法术转化之快,让人目不暇接。如同行云流水一般,就算是看一看都觉得很养眼。观众只有一个,就是那边的九尾天澜白狐。
九尾天澜白狐一边抽着烟,一边心不在焉的看着沈旭之和李牧之间的较量,仿佛这一战只是寻常的一次切磋似的,输赢都并不重要。仅仅看九尾天澜白狐那副吊儿郎当的模样,任谁都看不出来这是最后一场生死之战。胜者,就能活下去。败者,必然死无葬身之地。
沈旭之感觉到穷奇的魂魄里一阵惨叫,知道穷奇受了重创,随即松手。感觉到头顶尺许范围之内天地元气的波动,虽然不知道是什么法术,身体却矮了下去。双手护在头上,冲拳击向李牧。
身子斜斜向前,左脚没有离地,在地面上滑动向前,腰身扭转,右腿向后踢起穷奇,身子像是做瑜伽一样扭转成一个奇怪的角度,出人意料的在脑后踢向李牧。
一身血腥杀气妖氛幻化的血铠碰触到李牧的法术,血铠上的阵法便开始“嗡嗡”作响的动了起来。庞大的法术被沈旭之躲过一部分,剩下的被血铠承接住。
头锥顶向李牧,双手击打李牧双膝,右脚倒钩,从身后砸下。沈旭之的体术在妖族的试炼场里练得炉火纯青,种种变化自然流畅无比,更是出人意料。
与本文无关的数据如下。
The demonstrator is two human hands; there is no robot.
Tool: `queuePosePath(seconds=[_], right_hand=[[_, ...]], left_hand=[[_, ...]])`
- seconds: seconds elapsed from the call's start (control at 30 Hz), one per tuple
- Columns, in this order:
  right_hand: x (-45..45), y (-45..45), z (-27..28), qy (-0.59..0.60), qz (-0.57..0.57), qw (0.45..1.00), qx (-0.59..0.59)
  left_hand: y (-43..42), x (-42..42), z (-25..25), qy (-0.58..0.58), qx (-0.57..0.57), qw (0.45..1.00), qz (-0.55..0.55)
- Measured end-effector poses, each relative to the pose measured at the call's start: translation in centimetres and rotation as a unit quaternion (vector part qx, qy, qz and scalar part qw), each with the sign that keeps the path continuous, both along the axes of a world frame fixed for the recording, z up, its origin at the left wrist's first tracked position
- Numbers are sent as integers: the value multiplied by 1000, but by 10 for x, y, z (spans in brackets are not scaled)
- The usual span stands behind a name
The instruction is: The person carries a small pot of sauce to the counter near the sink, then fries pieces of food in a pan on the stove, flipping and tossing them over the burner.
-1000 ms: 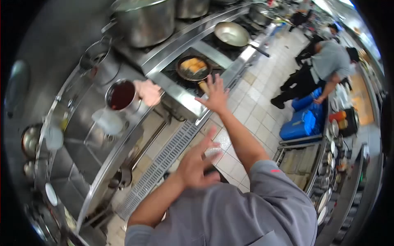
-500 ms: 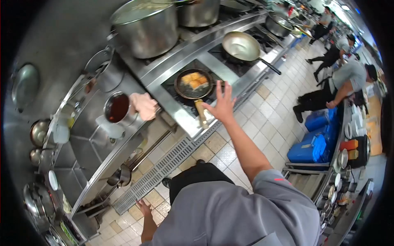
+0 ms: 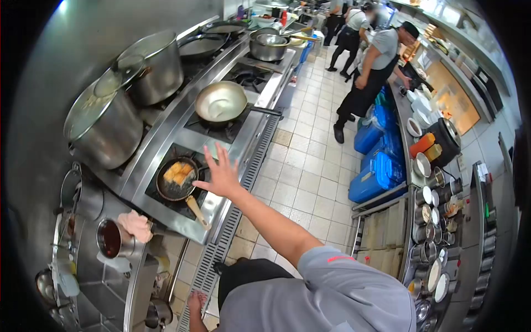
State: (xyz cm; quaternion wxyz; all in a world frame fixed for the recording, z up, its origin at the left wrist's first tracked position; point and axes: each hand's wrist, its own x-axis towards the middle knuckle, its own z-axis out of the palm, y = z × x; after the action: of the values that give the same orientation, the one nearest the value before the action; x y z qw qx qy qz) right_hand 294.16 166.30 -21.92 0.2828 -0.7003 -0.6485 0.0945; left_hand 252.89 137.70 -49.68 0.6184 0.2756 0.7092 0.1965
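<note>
Open with fingers spread, my right hand [image 3: 222, 174] is stretched out over the stove [image 3: 221, 193], just right of a small dark frying pan [image 3: 172, 191]. It holds nothing. Several golden-brown pieces of food [image 3: 179, 174] lie in bubbling oil in that pan. The pan's light-coloured handle [image 3: 197, 212] points toward me, below my right hand. My left hand [image 3: 197, 302] hangs low at my side above the floor drain, fingers loosely apart and holding nothing. Behind the small pan, a larger light-metal pan [image 3: 221, 104] with a black handle rests on another burner.
Tall stock pots [image 3: 105, 135] stand at the stove's back left. A pot of dark red liquid [image 3: 113, 243] sits beside a pink cloth [image 3: 135, 225] at left. Blue bins [image 3: 371, 182] line the right side. A co-worker [image 3: 376, 66] stands at the right counter, with others farther back.
My view has swung right, so the stove and pans appear farther left. My right hand stays open beside the small pan. The near co-worker now stands facing the counter with an arm reaching over it.
</note>
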Motion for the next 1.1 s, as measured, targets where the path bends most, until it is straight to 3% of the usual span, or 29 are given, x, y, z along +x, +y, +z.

李牧侧身向后,面对沈旭之如同疾风骤雨一般的攻击虽然没有慌乱到不知所措,还是暂避其锋芒。
随着李牧侧身,沈旭之似乎早已经料到了会有这样的结果似的。全身被冰雹砸的破碎的血铠收起,一股浓郁的血腥杀气妖氛在身边燃烧起来,嚣张却又不肆意,就在沈旭之身边三寸的范围内燃烧着。
勾头直下,原本是露出破绽的一个姿势,李牧也注意到这一点。可是当沈旭之硬桥硬马的腰身弯成月牙的那一瞬间,李牧出手的那一刹那,却感觉到一股凌厉的杀气带着滚滚热浪喷涌而至。
心中一惊,李牧来不及攻击沈旭之。这股热浪与其说是热浪还不如说无数针刺一样的热流,每一股热流都凝聚无比,转瞬之间已经要落在自己的身体上。
李牧的身手并不慢,转身,拧腰,落掌,身上青色长衫无风而起,顺势裹在自己身前。
而在此刻,李牧的身影向后飞速退去,沈旭之淡红色的影子紧紧坠在李牧身后。拳打脚踢,肩顶膝撞,种种离奇的匪夷所思的攻击纷沓而至,就像是疾风骤雨一般。